O Que Agitou os Mercados Argentinos?

A dicotomia entre a queda do peso e a valorização do mercado de ações e títulos públicos espelha a complexidade das novas políticas cambiais implementadas pelo governo do presidente Javier Milei. Para André Galhardo, economista-chefe da consultoria Análise Econômica, a suspensão de medidas como o “cepo” tende a criar um ambiente mais favorável para o mercado, especialmente a médio e longo prazo. "Da mesma forma que o mercado entende que é melhor diminuir os gastos do governo e reduzir a presença do Estado na economia, isso vale também para controles cambiais", avalia.

Enquanto o peso se desvalorizava, fechando o dia a 1.196,31 pesos por dólar (um aumento de 11,38% em relação à sexta-feira), as principais empresas argentinas listadas em bolsas americanas experimentaram fortes altas, como YPF Sociedad Anonima (10,26%), Grupo Financiero Galicia SA ADR (14,05%), Grupo Supervielle SA (18,07%), Banco Macro SA B ADR (15,41%) e BBVA Argentina (14,78%).
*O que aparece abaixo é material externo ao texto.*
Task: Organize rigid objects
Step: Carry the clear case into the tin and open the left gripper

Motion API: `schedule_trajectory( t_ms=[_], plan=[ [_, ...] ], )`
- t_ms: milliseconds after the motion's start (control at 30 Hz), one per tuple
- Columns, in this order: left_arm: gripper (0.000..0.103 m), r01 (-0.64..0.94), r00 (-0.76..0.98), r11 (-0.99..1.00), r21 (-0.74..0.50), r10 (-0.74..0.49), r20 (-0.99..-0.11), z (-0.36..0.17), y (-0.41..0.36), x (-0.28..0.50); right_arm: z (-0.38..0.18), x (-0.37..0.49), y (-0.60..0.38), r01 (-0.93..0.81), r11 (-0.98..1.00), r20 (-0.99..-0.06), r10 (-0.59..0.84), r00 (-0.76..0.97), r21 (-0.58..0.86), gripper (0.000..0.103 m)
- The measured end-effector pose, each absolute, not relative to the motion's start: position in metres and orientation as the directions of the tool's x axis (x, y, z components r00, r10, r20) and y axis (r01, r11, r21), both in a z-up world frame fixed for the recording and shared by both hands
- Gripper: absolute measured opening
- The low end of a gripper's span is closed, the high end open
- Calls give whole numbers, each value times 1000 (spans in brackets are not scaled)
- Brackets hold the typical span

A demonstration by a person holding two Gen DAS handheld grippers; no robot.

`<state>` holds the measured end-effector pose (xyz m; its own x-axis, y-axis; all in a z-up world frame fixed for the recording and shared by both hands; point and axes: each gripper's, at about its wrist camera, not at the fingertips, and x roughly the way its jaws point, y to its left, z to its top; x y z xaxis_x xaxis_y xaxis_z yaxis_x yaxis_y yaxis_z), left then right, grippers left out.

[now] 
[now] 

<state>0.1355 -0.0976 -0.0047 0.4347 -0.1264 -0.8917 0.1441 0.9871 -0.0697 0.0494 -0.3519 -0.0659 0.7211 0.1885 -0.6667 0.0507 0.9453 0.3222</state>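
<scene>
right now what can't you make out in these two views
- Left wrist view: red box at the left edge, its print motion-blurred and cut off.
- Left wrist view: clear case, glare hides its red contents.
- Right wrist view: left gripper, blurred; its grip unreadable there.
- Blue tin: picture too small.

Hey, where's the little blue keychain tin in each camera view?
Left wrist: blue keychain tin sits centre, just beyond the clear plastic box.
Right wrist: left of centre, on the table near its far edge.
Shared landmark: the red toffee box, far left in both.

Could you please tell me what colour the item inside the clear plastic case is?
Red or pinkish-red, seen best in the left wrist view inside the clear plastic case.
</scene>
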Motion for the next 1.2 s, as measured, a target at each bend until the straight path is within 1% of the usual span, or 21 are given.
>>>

Apenas a Despegar.com (Decolar) registrou uma leve queda de 0,05%.

Segundo Galhardo, a depreciação do peso é uma consequência natural da maior demanda por dólares após a flexibilização das restrições. "Certamente, a retirada de parte das restrições atendeu a uma demanda reprimida pela moeda norte-americana, resultando em um desequilíbrio momentâneo entre oferta e demanda, encarecendo o dólar."
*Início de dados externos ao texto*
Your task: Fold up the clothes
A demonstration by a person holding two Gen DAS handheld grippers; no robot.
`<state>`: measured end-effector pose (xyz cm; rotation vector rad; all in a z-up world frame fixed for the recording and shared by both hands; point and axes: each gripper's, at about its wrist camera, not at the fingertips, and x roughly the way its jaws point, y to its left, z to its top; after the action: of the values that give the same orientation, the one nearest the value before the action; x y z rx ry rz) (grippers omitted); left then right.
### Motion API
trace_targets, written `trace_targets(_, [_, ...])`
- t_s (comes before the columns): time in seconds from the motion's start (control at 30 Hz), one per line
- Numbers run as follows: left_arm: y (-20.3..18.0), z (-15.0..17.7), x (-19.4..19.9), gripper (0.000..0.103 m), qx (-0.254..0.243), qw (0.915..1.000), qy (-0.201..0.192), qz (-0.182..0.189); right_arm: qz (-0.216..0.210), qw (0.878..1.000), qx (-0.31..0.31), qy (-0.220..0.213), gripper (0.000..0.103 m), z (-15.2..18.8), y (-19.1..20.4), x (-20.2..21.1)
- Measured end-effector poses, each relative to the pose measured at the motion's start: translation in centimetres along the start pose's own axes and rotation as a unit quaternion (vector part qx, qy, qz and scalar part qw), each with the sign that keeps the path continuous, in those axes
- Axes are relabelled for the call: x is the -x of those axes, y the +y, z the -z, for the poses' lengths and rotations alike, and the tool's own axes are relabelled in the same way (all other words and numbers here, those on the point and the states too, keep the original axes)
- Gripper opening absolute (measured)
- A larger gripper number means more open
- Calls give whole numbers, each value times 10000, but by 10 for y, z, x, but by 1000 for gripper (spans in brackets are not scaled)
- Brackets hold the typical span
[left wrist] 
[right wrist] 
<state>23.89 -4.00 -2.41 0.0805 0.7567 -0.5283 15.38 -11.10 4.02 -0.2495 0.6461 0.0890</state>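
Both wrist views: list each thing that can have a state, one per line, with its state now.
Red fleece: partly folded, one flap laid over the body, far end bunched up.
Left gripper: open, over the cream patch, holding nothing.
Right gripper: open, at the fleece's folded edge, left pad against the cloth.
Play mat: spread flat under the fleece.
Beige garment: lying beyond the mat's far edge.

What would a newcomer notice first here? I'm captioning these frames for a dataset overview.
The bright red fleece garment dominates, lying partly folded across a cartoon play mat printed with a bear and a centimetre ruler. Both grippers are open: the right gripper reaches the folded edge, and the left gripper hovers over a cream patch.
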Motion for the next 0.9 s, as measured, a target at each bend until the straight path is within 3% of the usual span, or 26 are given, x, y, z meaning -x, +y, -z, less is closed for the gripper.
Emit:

A Nova Política Cambial Argentina

A nova política cambial argentina marca o fim do “cepo”, implementado em 2019 para controlar a compra e venda de dólares em meio a problemas nas contas públicas e alta inflação. O regime anterior estabelecia um câmbio fixo, enquanto a nova diretriz permitirá que o peso flutue livremente dentro de uma banda entre 1.000 e 1.400 pesos por dólar, com uma expansão mensal de 1% nos limites superior e inferior. O Banco Central poderá intervir comprando e vendendo dólares caso essa faixa seja rompida.

O FMI detalhou que o objetivo final é uma evolução para uma "taxa de câmbio totalmente flexível no contexto de um sistema bimonetário", onde peso e dólar coexistam. Outra medida importante é o fim do "grampo de dólar", que restringia o acesso à moeda estrangeira, permitindo agora que empresas enviem lucros para fora do país, o que pode atrair mais investimentos multinacionais.
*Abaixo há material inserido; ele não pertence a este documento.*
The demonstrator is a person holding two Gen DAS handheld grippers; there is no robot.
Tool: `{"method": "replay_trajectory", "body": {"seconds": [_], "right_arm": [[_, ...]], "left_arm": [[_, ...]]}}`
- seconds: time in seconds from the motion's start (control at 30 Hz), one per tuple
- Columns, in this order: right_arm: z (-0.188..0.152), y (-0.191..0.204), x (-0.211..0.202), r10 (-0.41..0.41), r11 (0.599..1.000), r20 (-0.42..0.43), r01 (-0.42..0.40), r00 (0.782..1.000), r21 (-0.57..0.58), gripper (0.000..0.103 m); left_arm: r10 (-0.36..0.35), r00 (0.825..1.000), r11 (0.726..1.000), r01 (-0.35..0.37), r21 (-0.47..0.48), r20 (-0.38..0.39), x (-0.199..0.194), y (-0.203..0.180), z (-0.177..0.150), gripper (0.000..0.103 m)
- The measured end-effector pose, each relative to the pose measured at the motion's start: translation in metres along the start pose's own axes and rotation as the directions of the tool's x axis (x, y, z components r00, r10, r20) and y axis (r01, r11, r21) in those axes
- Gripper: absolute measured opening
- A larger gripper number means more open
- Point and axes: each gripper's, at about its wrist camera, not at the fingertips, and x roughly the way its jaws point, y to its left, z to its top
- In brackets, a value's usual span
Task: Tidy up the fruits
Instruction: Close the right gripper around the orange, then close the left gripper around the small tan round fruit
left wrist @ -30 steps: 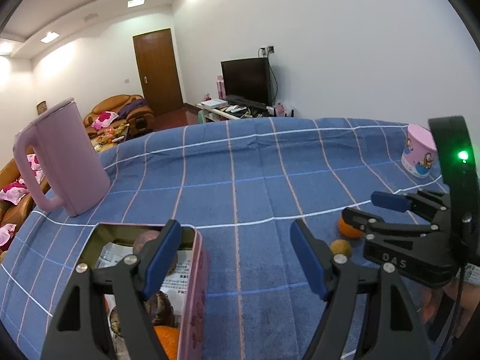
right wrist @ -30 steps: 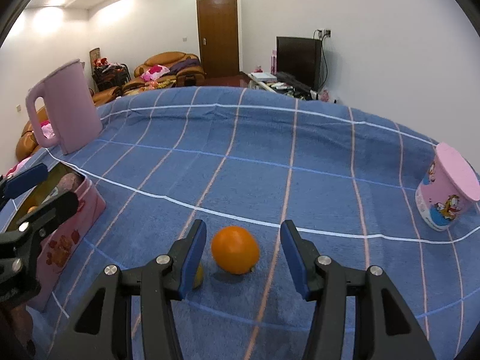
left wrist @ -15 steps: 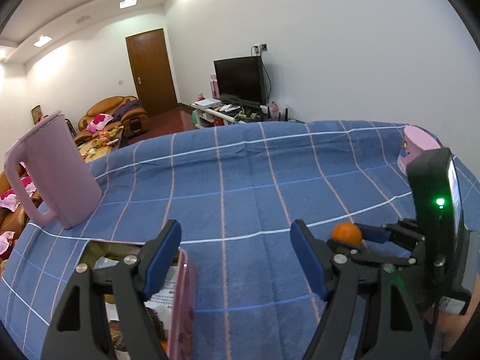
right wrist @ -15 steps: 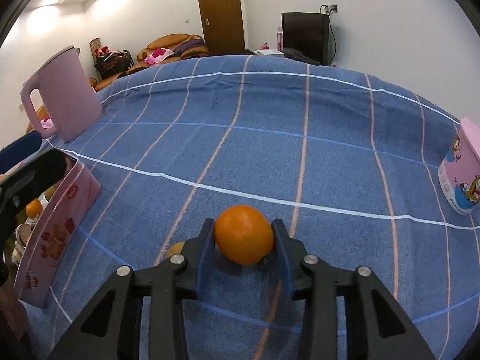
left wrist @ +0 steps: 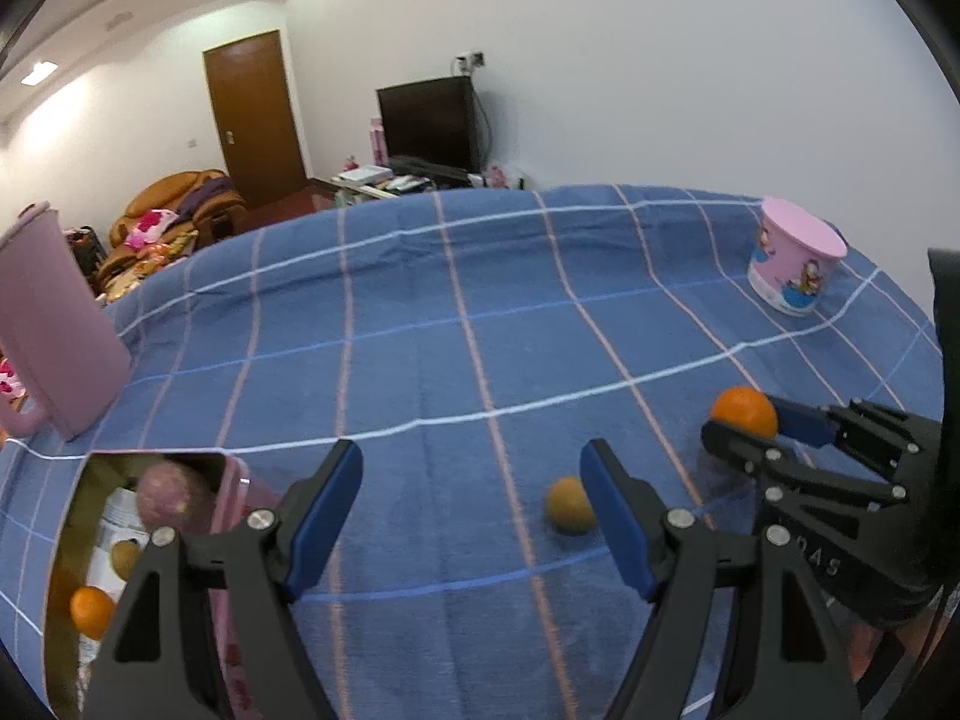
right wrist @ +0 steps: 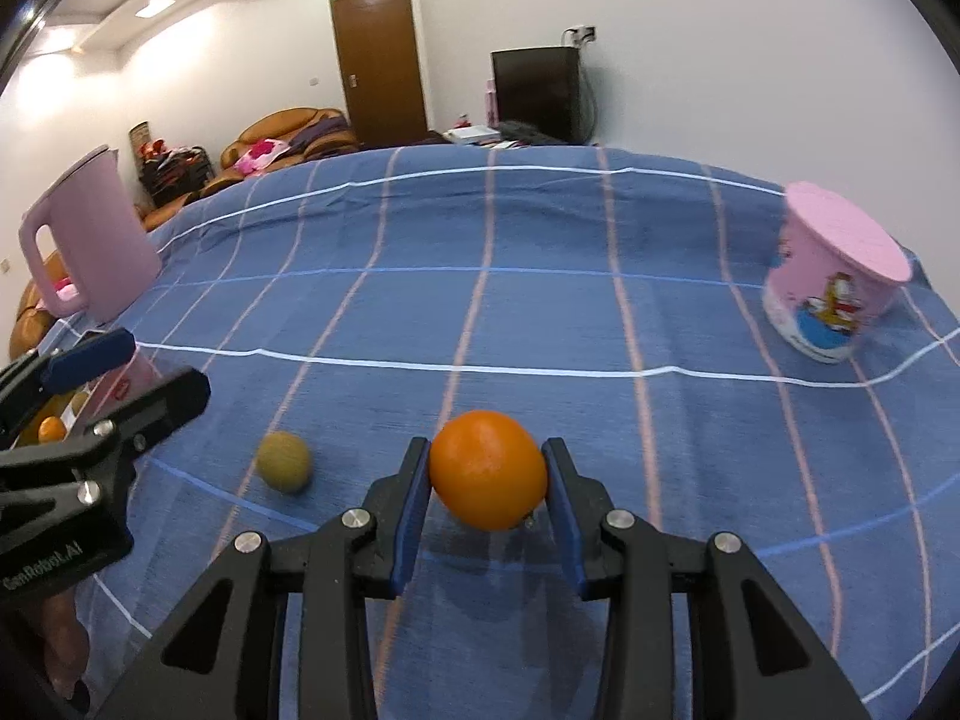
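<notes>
My right gripper is shut on an orange and holds it just above the blue checked cloth; the orange also shows in the left wrist view. A small yellow-brown fruit lies on the cloth to its left, and in the left wrist view it sits just inside my left gripper's right finger. My left gripper is open and empty. A pink tin box at the lower left holds a purple-brown fruit, a small orange and other fruit.
A pink kettle stands at the far left of the table. A pink cartoon cup, upside down, stands at the right. The table's far edge drops off toward a sofa, a TV and a door.
My right gripper closed on the orange and lifted it slightly off the cloth. The left gripper shifted so the tin box and small yellow-brown fruit come into view.
</notes>
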Motion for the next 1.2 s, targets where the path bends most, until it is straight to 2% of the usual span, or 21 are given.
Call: {"method": "replay_trajectory", "body": {"seconds": [0.2, 0.27, 0.37, 0.53, 0.67, 0.73, 0.87, 1.0, 1.2], "right_arm": [[-0.002, -0.012, -0.009, -0.001, 0.999, 0.032, -0.001, 0.999, 0.049, 0.039], [-0.001, -0.013, -0.008, -0.002, 0.998, 0.033, 0.0, 0.999, 0.057, 0.039], [-0.001, -0.012, -0.007, -0.004, 0.999, 0.031, 0.002, 1.0, 0.053, 0.039], [-0.001, -0.008, -0.004, -0.009, 0.999, 0.021, 0.008, 1.0, 0.036, 0.039], [-0.002, -0.008, -0.003, -0.009, 0.999, 0.016, 0.009, 1.0, 0.033, 0.039], [-0.002, -0.008, -0.003, -0.01, 0.999, 0.015, 0.01, 1.0, 0.031, 0.039], [-0.001, -0.005, -0.002, -0.004, 1.0, 0.012, 0.004, 1.0, 0.017, 0.039], [-0.001, 0.0, -0.001, 0.031, 1.0, 0.006, -0.031, 0.999, -0.006, 0.039], [-0.002, 0.002, -0.005, 0.047, 0.999, 0.027, -0.047, 0.999, -0.012, 0.039]], "left_arm": [[-0.072, 0.995, 0.997, 0.072, 0.0, -0.064, 0.02, -0.012, -0.004, 0.076], [-0.073, 0.994, 0.997, 0.074, 0.006, -0.08, 0.025, -0.015, -0.006, 0.074], [-0.09, 0.991, 0.995, 0.093, 0.021, -0.096, 0.029, -0.02, -0.008, 0.063], [-0.111, 0.987, 0.992, 0.118, 0.05, -0.118, 0.035, -0.029, -0.011, 0.054], [-0.141, 0.978, 0.986, 0.152, 0.063, -0.153, 0.042, -0.032, -0.012, 0.04], [-0.151, 0.975, 0.984, 0.163, 0.065, -0.165, 0.044, -0.033, -0.012, 0.039], [-0.181, 0.97, 0.98, 0.192, 0.052, -0.161, 0.044, -0.03, -0.012, 0.029], [-0.202, 0.968, 0.976, 0.211, 0.046, -0.147, 0.041, -0.029, -0.013, 0.029], [-0.184, 0.979, 0.982, 0.188, 0.036, -0.086, 0.029, -0.024, -0.014, 0.029]]}}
Por Que Milei Implementou a Mudança?

O ministro da Economia, Luis Caputo, argumenta que a antiga política cambial "limitava o funcionamento normal da economia". A expectativa do governo é que as novas medidas, somadas aos recursos do FMI, fortaleçam a moeda, reduzam a inflação e possibilitem futuros cortes de impostos.

O Potencial Impacto na Argentina

Adriana Dupita, economista da Bloomberg Economics, avalia que a mudança no controle cambial pode impulsionar as exportações e beneficiar a balança comercial, já que a taxa de câmbio anterior desestimulava as vendas externas e incentivava as importações. Além disso, a flexibilização pode atrair investidores estrangeiros, que antes hesitavam devido às restrições para retirar seus capitais. "Assim, a mudança do regime cambial ajuda tanto a evitar uma sangria de dólares pelo lado da balança comercial como cria a possibilidade de haver entrada de dólares pela via financeira", explica Dupita.

O Acordo com o FMI

O acordo de US$ 20 bilhões com o FMI, com prazo de 48 meses, prevê um desembolso de US$ 12 bilhões nesta semana, seguido de revisões trimestrais que podem liberar mais recursos. O objetivo principal é fortalecer as reservas internacionais líquidas da Argentina, com uma meta de US$ 4 bilhões até o final de 2025 e US$ 8 bilhões no ano seguinte. O acordo também estabelece metas fiscais rigorosas, visando um superávit primário de 1,3% do PIB em 2025 e um equilíbrio fiscal geral.

O FMI acredita que, com uma "implementação decisiva" do programa e um rápido acúmulo de reservas, a Argentina poderá reduzir seus custos de empréstimos e retornar aos mercados de capitais internacionais já no início de 2026. Apesar dos desafios persistentes, como a inflação ainda elevada e as reservas internacionais negativas, a mudança na política cambial e o apoio do FMI representam um passo importante para a reestruturação econômica da Argentina. Dupita conclui que essas medidas "são muito bem-vindas" e podem pavimentar o caminho para o retorno do país ao mercado financeiro global.